Las posibilidades del ingeniero en el sector sanitario
se antojan infinitas por la sencilla razón de que caminan parejas a otro proceso ilimitado: el progreso científico. Aun así, llama la atención el anuncio de
la ingeniería biomédica como la responsable de una revolución sin precedentes en el escaso plazo de un lustro, como aventura, sin duda con criterio fundamentado, el secretario general de la Asociación Española de Ingeniería Sanitaria (AEIH), Javier Guijarro, en una entrevista recogida en el
último número de Publicación de Ingeniería Sanitaria, periódico especializado que edita Sanitaria 2000.
No está solo en sus predicciones. De aquí a esa fecha, el proyecto de la Unión Europea bautizado como Horizonte 2020 se ha propuesto recoger los frutos
de un gran número de investigaciones procedentes de los diversos Estados miembros y relacionadas de forma directa con
el trabajo creador y ejecutor del ingeniero y del sanitario.
Así sucede, por poner un solo ejemplo, con el programa Simbiosys (acrónimo del inglés que significa simulación, imagen y diseño de sistemas biomédicos), que lidera un científico español –de formación ingeniero informático–,
Miguel Ángel González Ballester, en la Universidad Pompeu Fabra de Barcelona.
Su equipo trabaja para
perfeccionar los implantes cocleares, prótesis que se colocan en el oído dañado y que recuperan el sentido a partir de dispositivos de funcionamiento electrónico. Aunque existen desde los años 80 del pasado siglo, ahora
González Ballester encabeza un proyecto que mejora su calidad y estrecha la distancia entre la naturaleza y el implante que la imita. Al fin y al cabo, se trata de
un primer paso hacia el cíborg o ser humano provisto de órganos artificiales que reemplazan a los biológicos,
una fantasía científica que adquiere visos de relativa realidad en el futuro inmediato.
Los ingenieros que trabajan en proyectos de estas características a menudo se observan desde la distancia en el entorno de la Medicina, o al menos en el de su ejercicio. Sucede lo propio con lo que los médicos llaman
la investigación básica, que no es sino el laboratorio puro y duro.

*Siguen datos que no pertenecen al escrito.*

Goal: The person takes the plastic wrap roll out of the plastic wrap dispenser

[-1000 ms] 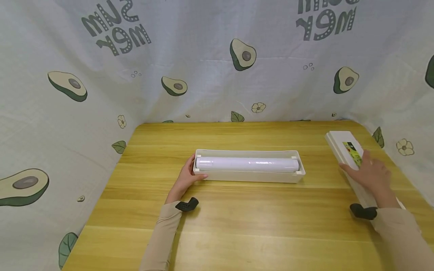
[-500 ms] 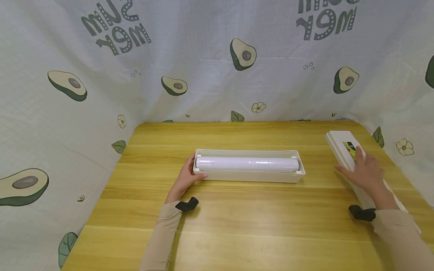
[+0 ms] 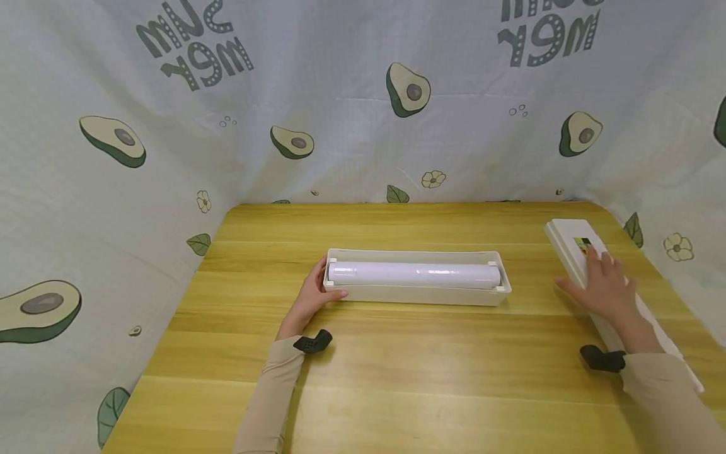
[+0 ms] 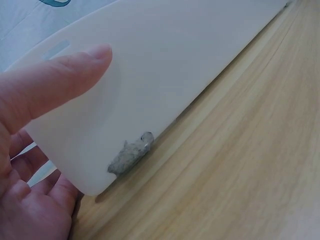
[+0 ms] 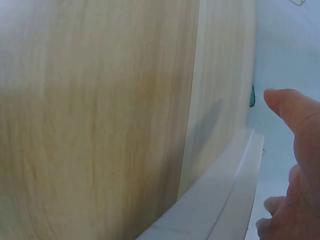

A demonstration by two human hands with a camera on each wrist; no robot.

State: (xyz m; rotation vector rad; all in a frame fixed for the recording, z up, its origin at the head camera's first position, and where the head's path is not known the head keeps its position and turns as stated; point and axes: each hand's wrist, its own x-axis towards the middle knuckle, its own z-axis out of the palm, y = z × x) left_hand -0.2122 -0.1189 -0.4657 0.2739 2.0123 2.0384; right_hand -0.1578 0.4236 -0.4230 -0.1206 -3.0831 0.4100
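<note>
A long white open-topped box (image 3: 420, 295) lies across the middle of the table, with a white film-wrapped roll (image 3: 414, 274) inside. At its left end my left hand (image 3: 308, 299) grips the box, thumb on the front wall and fingers behind the end. The left wrist view shows that thumb (image 4: 65, 80) against the white wall and a grey smudge (image 4: 130, 156) low on it. On the right, my right hand (image 3: 615, 302) is over a long white lid (image 3: 573, 236) with a colourful label, thumb spread out. Whether it touches the lid I cannot tell.
The wooden table (image 3: 425, 378) carries the box and the slanted lid, which lies along the right edge. Behind stands a white curtain (image 3: 351, 139) printed with avocados. Each wrist bears a small black device, such as the one on the left sleeve (image 3: 314, 342).
My right hand has shifted slightly left over the lid, covering more of its label and uncovering its near end. The left hand and the box have stayed still.
</note>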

Pero mientras el fisiólogo a menudo dispone de sus medios en los propios centros hospitalarios, el bioingeniero trabaja, por lo general,
en departamentos universitarios adscritos a los centros asistenciales o
en instituciones especializadas.
Tal vez se debería pensar en
reclutar a más ingenieros en las plantillas de los hospitales públicos y, ante todo, dotarles de medios y de financiación para sus proyectos más allá de las competencias de las universidades, institutos de investigación y programas comunitarios de la Unión Europea. No estaría de más que se los acercase a la realidad del enfermo para que ideen, planifiquen y construyan a partir de la observación directa y no solo de los prototipos teóricos.